- [YOUR TASK] Give all the lines below again, exactly, with no pictures.

- [DATA PROVIDED]
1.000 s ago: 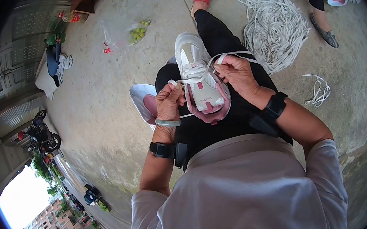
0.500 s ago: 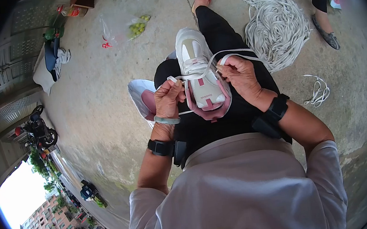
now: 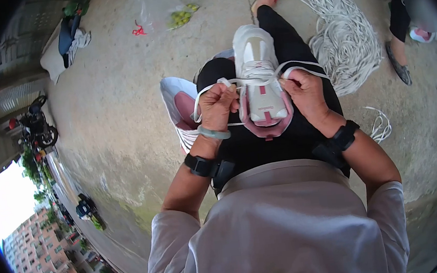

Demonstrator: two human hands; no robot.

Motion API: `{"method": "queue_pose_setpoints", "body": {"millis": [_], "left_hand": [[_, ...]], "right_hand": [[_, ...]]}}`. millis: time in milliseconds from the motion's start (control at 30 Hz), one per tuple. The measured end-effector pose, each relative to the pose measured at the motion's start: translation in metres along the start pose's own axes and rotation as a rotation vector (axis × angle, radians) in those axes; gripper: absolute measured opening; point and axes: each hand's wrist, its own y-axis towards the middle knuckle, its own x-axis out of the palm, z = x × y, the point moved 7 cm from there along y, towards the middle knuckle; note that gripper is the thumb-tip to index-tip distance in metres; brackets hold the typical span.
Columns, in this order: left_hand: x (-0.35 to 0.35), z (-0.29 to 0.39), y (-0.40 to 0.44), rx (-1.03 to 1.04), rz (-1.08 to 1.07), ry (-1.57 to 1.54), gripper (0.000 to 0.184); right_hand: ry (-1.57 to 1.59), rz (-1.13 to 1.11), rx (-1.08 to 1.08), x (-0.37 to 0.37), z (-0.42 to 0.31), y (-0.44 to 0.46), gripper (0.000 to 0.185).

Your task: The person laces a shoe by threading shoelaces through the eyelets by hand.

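Note:
A white and pink sneaker rests on my lap, its toe pointing away from me. White shoelace crosses its tongue and runs out to both sides. On the left, my left hand pinches one length of lace, part of which loops up and hangs beside the wrist. My right hand grips the lace at the shoe's right edge, with a loop trailing over my knee. Both hands sit close to the collar of the shoe. Left of my leg is a white and pink item, partly hidden.
A large heap of white laces lies on the concrete floor at right, with a smaller loose bundle nearer me. Ahead lies a clear bag of green fruit. Another person's foot stands at far right. A motorcycle is parked at left.
My left hand has drawn lace out into a loop beside its wrist. My right hand is closer to the shoe's edge. The camera view has shifted, so the shoe appears further right.

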Motion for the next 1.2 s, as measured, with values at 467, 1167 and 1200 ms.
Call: {"method": "queue_pose_setpoints", "body": {"millis": [467,1167,1200], "left_hand": [[0.007,-0.006,0.012,0.003,-0.061,-0.065,0.019],[0.012,0.031,0.009,0.487,0.013,0.582,0.023],[0.007,0.034,0.004,0.442,0.07,0.572,0.027]], "right_hand": [[-0.055,-0.171,0.078,-0.004,-0.016,-0.014,0.027],[-0.108,-0.209,0.062,-0.014,-0.01,-0.017,0.023],[-0.109,-0.207,0.062,-0.015,-0.018,-0.014,0.023]]}}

- [TASK SOLUTION]
1.000 s ago: 
0.500 s ago: 
now: 

Demonstrator: two human hands; no robot.

Motion API: `{"method": "queue_pose_setpoints", "body": {"millis": [_], "left_hand": [[_, ...]], "right_hand": [[_, ...]]}}`. millis: time in milliseconds from the motion's start (control at 30 Hz), one per tuple. The measured end-effector pose, each relative to the pose measured at the motion's start: translation in metres along the start pose's own axes and rotation as a rotation vector (axis × angle, radians) in those axes; gripper: absolute measured opening; point and axes: each hand's wrist, its own y-axis towards the middle knuckle, its own x-axis out of the palm, z = x × y, the point moved 7 cm from there along y, towards the middle knuckle; note that gripper is the thumb-tip to index-tip distance in metres; brackets hold the typical span.
Columns, in this order: left_hand: x (-0.35 to 0.35), z (-0.29 to 0.39), y (-0.40 to 0.44), rx (-1.03 to 1.04), rz (-1.08 to 1.07), ry (-1.57 to 1.54), gripper (0.000 to 0.184); right_hand: ry (-1.57 to 1.59), rz (-1.13 to 1.11), rx (-1.08 to 1.08), x (-0.37 to 0.37), z (-0.42 to 0.31), y (-0.44 to 0.46), gripper (0.000 to 0.185).

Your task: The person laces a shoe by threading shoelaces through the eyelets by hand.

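Note:
A white and pink sneaker rests on my lap, its toe pointing away from me. White shoelace crosses its tongue and runs out to both sides. On the left, my left hand pinches one length of lace, part of which loops up and hangs beside the wrist. My right hand grips the lace at the shoe's right edge, with a loop trailing over my knee. Both hands sit close to the collar of the shoe. Left of my leg is a white and pink item, partly hidden.
A large heap of white laces lies on the concrete floor at right, with a smaller loose bundle nearer me. Ahead lies a clear bag of green fruit. Another person's foot stands at far right. A motorcycle is parked at left.
My left hand has drawn lace out into a loop beside its wrist. My right hand is closer to the shoe's edge. The camera view has shifted, so the shoe appears further right.
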
Motion for the next 1.2 s, as measured, with values at 467, 1167 and 1200 ms.
Call: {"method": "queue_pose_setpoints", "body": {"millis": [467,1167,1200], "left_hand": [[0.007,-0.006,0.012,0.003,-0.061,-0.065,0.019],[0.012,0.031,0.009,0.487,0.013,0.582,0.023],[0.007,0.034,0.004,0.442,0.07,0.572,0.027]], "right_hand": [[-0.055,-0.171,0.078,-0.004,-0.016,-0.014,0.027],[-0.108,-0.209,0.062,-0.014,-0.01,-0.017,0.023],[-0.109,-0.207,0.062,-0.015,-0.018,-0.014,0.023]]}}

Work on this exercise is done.